Cleveland was picked Tuesday by the Republican National Committee's site selection panel to host the GOP's national convention in 2016.
Cleveland edged out five other finalist cities: Cincinnati, Dallas, Denver, Kansas City and Las Vegas in the hotly contested race that brought in each state's power players and top fundraisers. Dallas was the last city in the running before the site selection committee made its decision Tuesday.
The RNC and Cleveland are now slated to begin negotiations on final details. The recommendation will be submitted for a vote by Republican National Committee members at their August meeting in Chicago.
The choice of the mighty swing state of Ohio has already renewed debate over whether the site of the party's convention can help generate excitement among the state's voters and help tilt the election in the GOP's favor. But that political theory has been disproved time and time again.
Though Republicans held their convention in Tampa in 2012, Republican presidential nominee Mitt Romney ultimately lost the state to President Obama by a narrow margin. But Romney won North Carolina, where the Democrats had held their 2012 convention in Charlotte, by 3 percentage points.

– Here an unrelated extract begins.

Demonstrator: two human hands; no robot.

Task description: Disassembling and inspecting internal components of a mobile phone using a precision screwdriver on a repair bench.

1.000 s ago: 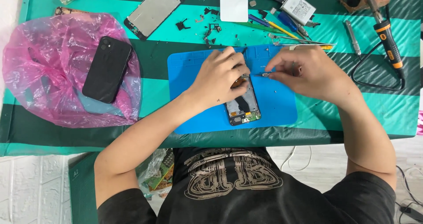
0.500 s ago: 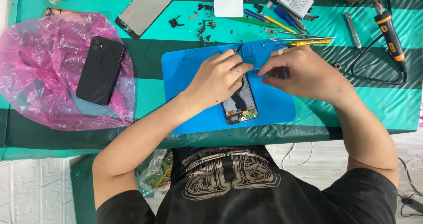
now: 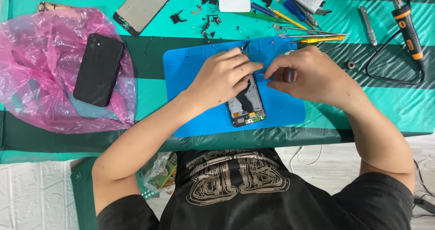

As various cities submitted their bids this year, RNC Chairman Reince Priebus played down the importance of choosing a swing state that might have a bearing on the party's chances of winning the White House. In a call with reporters earlier this year, Priebus stressed that the top concern was selecting a city that could produce a logistically smooth convention, including the capacity to house as many as 50,000 delegates in area hotels and ensure transportation for them around the city.
To address those concerns, Cleveland and Dallas had both committed to raising nearly $70 million to cover expenses and security for the four-day event.
On Tuesday, Priebus said a Cleveland convention would offer the GOP "a great stepping-stone to the White House in 2016."
"The team from Cleveland has gone above and beyond the call of duty and I think they're representative of a city eager to show the country all the fantastic things they have to offer," Priebus said. "Not only will the convention be held earlier in 2016, but there are also substantial guarantees in place for funding that put us well ahead of previous conventions and will give our nominee the best opportunity to succeed."
Ohio's leaders heralded the decision as a boon for the city. U.S. Sen. Sherrod Brown, a Democrat, said the choice represented another step forward in Cleveland's renaissance. Ohio Gov. John Kasich — a potential 2016 presidential candidate — told reporters that the decision would "put Ohio at the top of [the] stack of states."
RNC officials were in Cleveland last week visiting the Quicken Loans Arena. Since Republicans want to hold an earlier convention in June or July, one consideration in the final Dallas-Cleveland competition was whether the cities would be able to guarantee the availability of their arenas several weeks before the convention regardless of the NBA schedule.
Cleveland had been trying to accommodate that request, while touting the $5 billion in public and private investment that the city has put into their downtown core over the last few years.